Task description:
The response must hold only the lines from the line containing "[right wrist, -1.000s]" through the end of the listing, exactly as written.

Data segment:
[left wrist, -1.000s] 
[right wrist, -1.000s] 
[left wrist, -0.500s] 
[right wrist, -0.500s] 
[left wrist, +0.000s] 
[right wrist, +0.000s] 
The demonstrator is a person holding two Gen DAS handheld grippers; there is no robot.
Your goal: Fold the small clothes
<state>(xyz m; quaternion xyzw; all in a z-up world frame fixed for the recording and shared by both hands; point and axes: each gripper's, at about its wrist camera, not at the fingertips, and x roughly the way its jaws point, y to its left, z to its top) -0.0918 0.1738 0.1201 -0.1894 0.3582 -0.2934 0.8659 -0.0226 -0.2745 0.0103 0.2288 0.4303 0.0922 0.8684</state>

Response area:
[right wrist, -1.000s] 
[left wrist, -0.500s] 
[right wrist, -0.500s] 
[left wrist, +0.000s] 
[right wrist, +0.000s] 
The demonstrator is a person holding two Gen DAS handheld grippers; there is no robot.
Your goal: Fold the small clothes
<state>(xyz m; quaternion xyzw; all in a z-up world frame fixed for the recording and shared by both hands; point and axes: each gripper's, at about its wrist camera, not at the fingertips, and x roughly the way its jaws point, y to its left, z to its top) -0.0918 0.1738 0.1201 -0.1894 0.3582 -0.2934 0.8659 -0.0226 -0.2745 0.0103 0.2288 0.4303 0.0922 0.8684</state>

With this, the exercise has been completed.